Adding asthma biological agents should be evaluated in patients who do not achieve control with current gold standards of care.24 In contrast, their use in the treatment of COPD is still not ratified, but there are some encouraging data in at least some subgroups of patients.25

Omalizumab

Omalizumab is indicated in adults and children 6 years of age and older who have IgE-mediated, moderate-to-severe, persistent allergic asthma that has not been controlled by GINA step 4 treatment, high blood IgE levels, and at least sensitivity to a perennial allergen.26 Those with a high blood eosinophil count (BEC), fractional expired nitric oxide (FeNO) or periostin in the blood benefit most from omalizumab therapy.27 Recently, it was observed that in patients with high bronchodilator reversibility, but not in those with low reversibility, omalizumab was more effective than placebo in reducing exacerbations, regardless of fixed airflow obstruction.28 In addition, patients with fixed airflow obstruction with high bronchodilator reversibility had the best lung function improvement. These findings suggested that asthma with low bronchodilator reversibility may be a more challenging phenotype to treat.

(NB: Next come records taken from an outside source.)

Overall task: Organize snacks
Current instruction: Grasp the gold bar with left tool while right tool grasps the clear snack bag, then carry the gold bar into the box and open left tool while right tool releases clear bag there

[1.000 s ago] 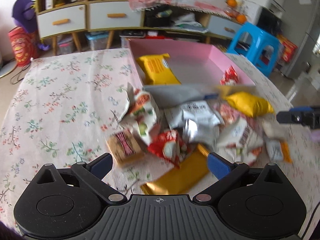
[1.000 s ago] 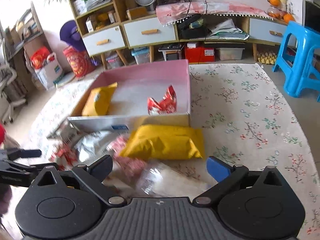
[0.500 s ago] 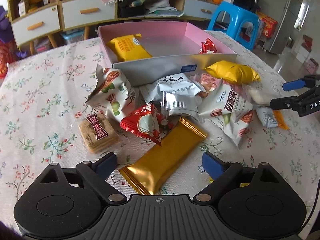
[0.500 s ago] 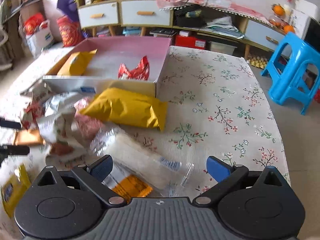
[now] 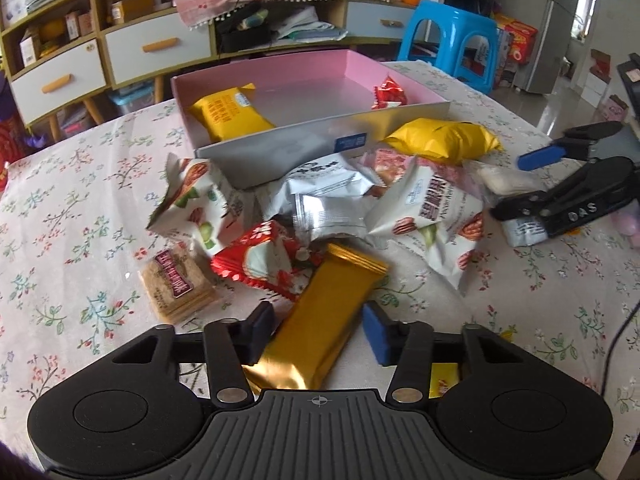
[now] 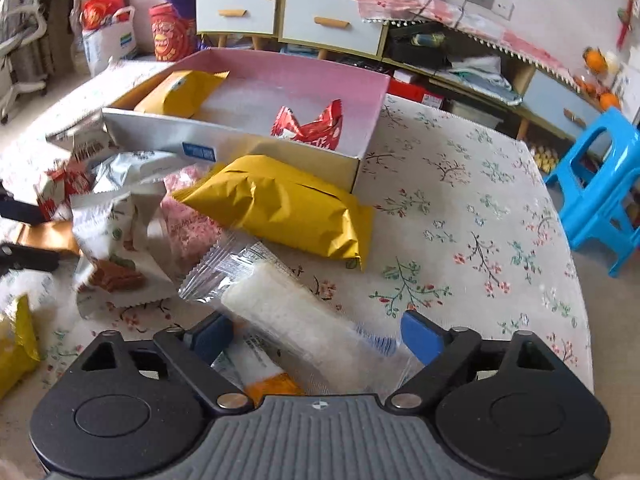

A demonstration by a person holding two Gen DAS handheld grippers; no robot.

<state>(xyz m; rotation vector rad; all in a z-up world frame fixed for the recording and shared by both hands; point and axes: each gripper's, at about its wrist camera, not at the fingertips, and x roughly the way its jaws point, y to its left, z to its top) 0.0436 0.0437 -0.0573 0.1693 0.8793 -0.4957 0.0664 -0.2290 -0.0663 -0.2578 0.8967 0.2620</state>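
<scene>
From the left wrist, the left gripper [image 5: 318, 334] straddles a gold foil bar [image 5: 320, 320] lying on the floral tablecloth [image 5: 72, 216]. Its jaws have just been closing around the bar; the left pad appears to touch the wrapper's edge, while a sliver of gap shows at the blue right pad, so a firm pinch cannot be confirmed. Just left of the bar sits a clear pack of square crackers [image 5: 176, 284], and a red-and-white packet [image 5: 264, 260] overlaps the bar's far end. Beyond lies a heap of silver and white nut packets, then the pink-lined box [image 5: 400, 84] holding a yellow biscuit pack [image 5: 228, 114] and a small red packet [image 5: 390, 94]. A yellow pouch [image 5: 440, 140] rests against the box's front wall. The right gripper [image 5: 532, 178] hovers at the far right.

From the right wrist, the right gripper [image 6: 316, 332] has jaws spread wide, just been narrowing, with a clear-wrapped white rice bar [image 6: 292, 312] between them; neither pad presses it. An orange-tipped sachet [image 6: 264, 376] lies partly under that bar. The yellow pouch [image 6: 288, 208] lies ahead, touching the box [image 6: 376, 120].
</scene>
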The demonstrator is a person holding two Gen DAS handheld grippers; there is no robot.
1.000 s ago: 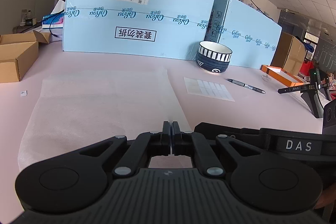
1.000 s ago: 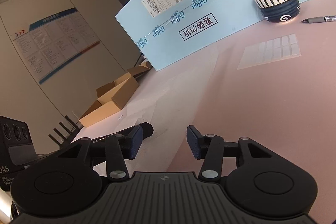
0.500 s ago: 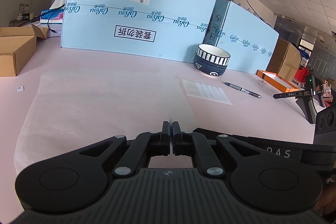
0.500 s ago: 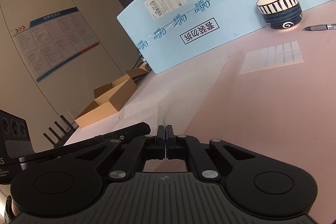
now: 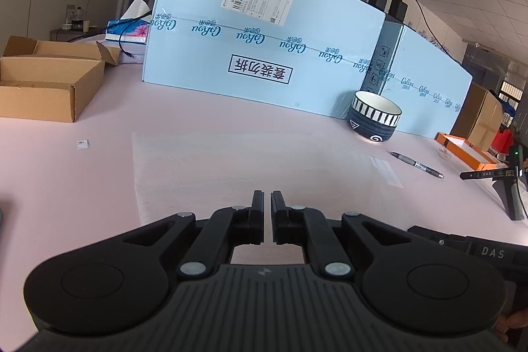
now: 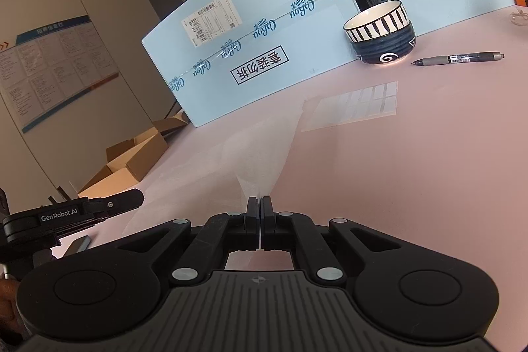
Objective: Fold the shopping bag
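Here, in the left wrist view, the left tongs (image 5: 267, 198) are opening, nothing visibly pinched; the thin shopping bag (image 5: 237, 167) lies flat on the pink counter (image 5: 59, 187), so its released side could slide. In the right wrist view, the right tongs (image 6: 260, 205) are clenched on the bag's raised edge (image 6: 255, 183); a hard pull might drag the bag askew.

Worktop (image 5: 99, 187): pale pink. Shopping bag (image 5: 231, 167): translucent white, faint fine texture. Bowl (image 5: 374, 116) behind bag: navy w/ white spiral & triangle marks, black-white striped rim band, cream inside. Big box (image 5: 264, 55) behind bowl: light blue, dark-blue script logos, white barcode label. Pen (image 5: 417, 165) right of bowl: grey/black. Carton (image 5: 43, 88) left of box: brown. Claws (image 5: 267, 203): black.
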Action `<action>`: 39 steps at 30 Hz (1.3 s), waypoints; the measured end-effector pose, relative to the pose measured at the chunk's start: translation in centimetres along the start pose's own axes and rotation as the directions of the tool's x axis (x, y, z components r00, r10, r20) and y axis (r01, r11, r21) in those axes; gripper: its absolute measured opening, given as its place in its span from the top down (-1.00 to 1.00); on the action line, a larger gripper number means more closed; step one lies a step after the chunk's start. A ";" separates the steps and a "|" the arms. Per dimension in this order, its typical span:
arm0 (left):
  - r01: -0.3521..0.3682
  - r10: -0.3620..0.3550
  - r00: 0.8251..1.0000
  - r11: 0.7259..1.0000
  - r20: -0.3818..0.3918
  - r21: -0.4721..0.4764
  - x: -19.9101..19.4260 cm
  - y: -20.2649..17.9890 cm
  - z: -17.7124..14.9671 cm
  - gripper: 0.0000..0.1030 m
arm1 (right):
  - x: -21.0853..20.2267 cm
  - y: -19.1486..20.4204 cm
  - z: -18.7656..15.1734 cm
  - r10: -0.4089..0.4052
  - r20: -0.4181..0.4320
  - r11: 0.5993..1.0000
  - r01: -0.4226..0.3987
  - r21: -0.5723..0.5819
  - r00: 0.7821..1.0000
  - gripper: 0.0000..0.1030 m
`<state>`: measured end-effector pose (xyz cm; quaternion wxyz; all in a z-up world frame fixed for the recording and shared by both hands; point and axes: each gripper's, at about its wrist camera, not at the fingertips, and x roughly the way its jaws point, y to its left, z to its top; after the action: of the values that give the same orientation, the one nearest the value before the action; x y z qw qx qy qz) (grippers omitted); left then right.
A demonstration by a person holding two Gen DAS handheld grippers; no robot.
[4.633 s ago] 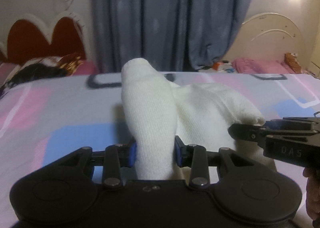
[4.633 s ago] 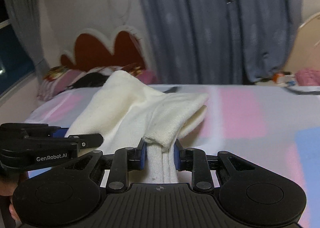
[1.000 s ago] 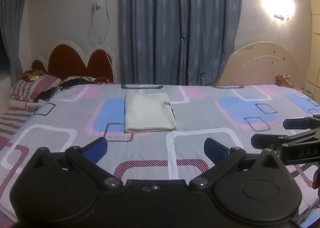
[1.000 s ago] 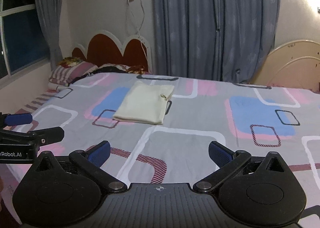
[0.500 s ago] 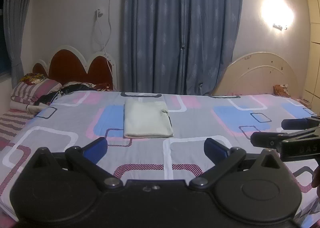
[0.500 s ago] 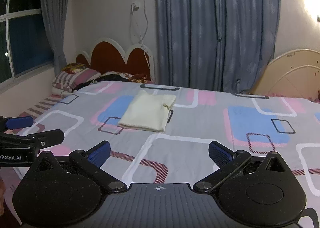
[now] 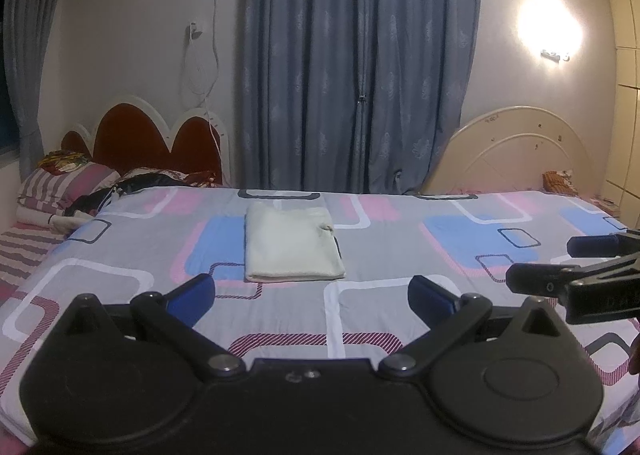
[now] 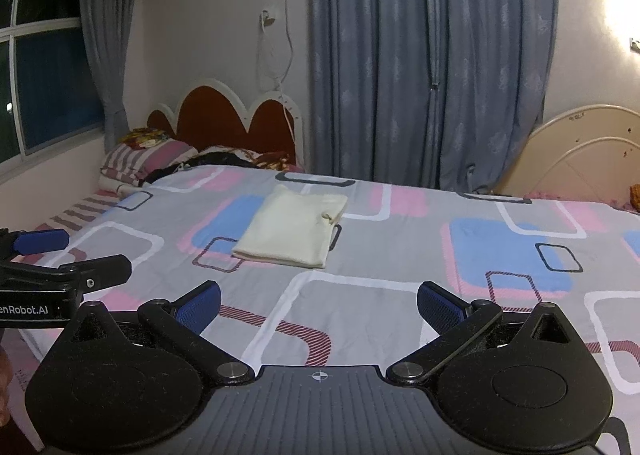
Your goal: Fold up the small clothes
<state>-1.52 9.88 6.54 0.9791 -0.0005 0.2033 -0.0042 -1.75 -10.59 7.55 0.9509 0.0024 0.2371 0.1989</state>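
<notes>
Here the folded cream garment (image 7: 292, 247) lies flat on the far bed (image 7: 384, 307); left hand-held gripper (image 7: 312, 291) and right hand-held gripper (image 8: 320, 305) hover near, jaws apart, empty.

Folded garment (image 7: 292, 247): cream knitted cloth, soft and matt, with a fine ribbed texture. Bed sheet (image 7: 392, 255): smooth printed cloth, matt, lying nearly flat to its near edge. Left gripper (image 7: 312, 297): matt black plastic body with bright metal pivot pins; fingertips (image 7: 192, 293) faced with blue pads. Right gripper (image 8: 318, 305): ribbed grey-black plastic, dusty, with metal pins and finely textured blue pads (image 8: 440, 307). Curtains (image 7: 360, 63): matt woven blue-grey cloth with a faint pattern. Headboard (image 7: 152, 143): dark red panel in a glossy white frame.
</notes>
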 end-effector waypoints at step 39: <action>-0.011 0.010 0.999 1.000 0.038 0.022 -0.3 0.1 0.5 -0.95 | -0.2 -1.3 0.2 0.019 0.028 0.999 -0.019 -0.033 0.999 -1.00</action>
<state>-1.63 9.97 7.12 0.9828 0.0111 0.1844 -0.0014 -1.33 -11.85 7.74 0.9521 -0.0082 0.2205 0.2118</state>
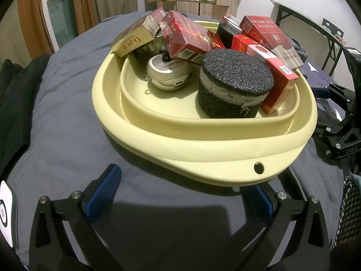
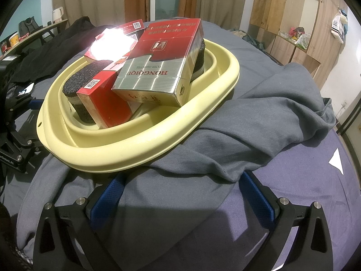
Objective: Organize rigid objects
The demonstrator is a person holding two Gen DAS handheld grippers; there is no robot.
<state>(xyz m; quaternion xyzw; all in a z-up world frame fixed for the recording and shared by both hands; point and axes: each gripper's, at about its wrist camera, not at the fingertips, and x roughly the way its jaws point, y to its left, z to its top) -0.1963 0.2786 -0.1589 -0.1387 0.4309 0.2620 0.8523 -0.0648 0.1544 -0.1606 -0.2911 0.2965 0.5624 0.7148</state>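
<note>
- Basin (image 1: 140,122) mid-frame on your grey cloth (image 1: 67,113), piled with cigarette packs (image 1: 187,38) and foam cylinder (image 1: 234,83).
- Left tool (image 1: 180,194) and right tool (image 2: 182,194) both spread wide, holding nothing.

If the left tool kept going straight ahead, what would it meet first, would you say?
Most likely the near outer wall of the yellow basin, which sits directly ahead of the open left tool; only grey cloth lies between, though depth is uncertain.

Ahead of the left jaws, the basin (image 1: 225,153) holds cigarette packs (image 1: 187,38) behind a foam cylinder (image 1: 234,83).
</note>
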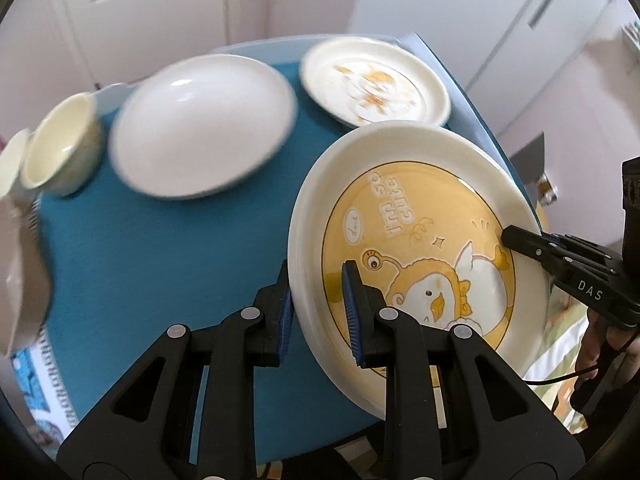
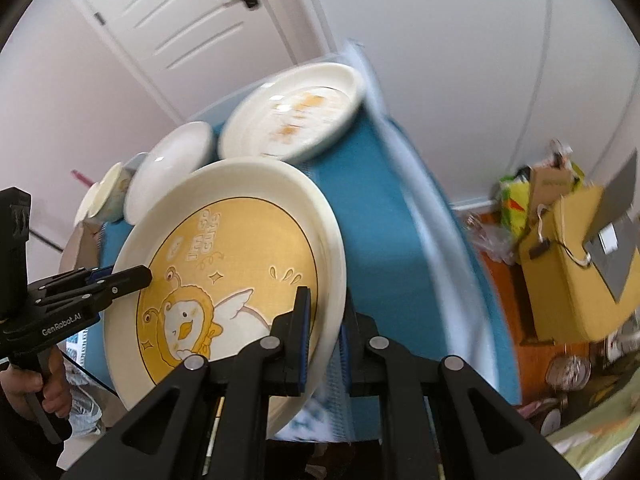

A blood total IgE threshold (IU/mL) is required to initiate treatment with omalizumab. The most common threshold is 30 IU/mL or higher, or 35 IU/mL, followed by 70 IU/mL or higher, 75 IU/mL or 76 IU/mL.21 The dosage and frequency of omalizumab administration are determined by the blood total IgE level assessed before therapy and body weight (in kilograms).27 Routine serum measures of free IgE can help identify people who are not responding to omalizumab.29

A recent meta-analysis that included 86 publications summarized the real-world effectiveness of omalizumab in severe asthma.30 Omalizumab significantly reduced the annualized rate of severe exacerbations (risk ratio [RR] 0.41, 95% confidence interval [CI] 0.30 to 0.56), the proportion of patients receiving OCS (RR 0.59, 95% CI 0.47 to 0.75) and the number of unscheduled physician visits (mean difference 2.34, 95% CI 3.54 to 1.13) at 12 months versus baseline. At 16 weeks, 6 months and 12 months, the mean improvement in forced expiratory volume in 1 second (FEV1) was 0.16 L, 0.22 L and 0.25 L, respectively. The Asthma Control Questionnaire score decreased at 16 weeks (1.14), 6 months (1.56) and 12 months (1.13) after omalizumab.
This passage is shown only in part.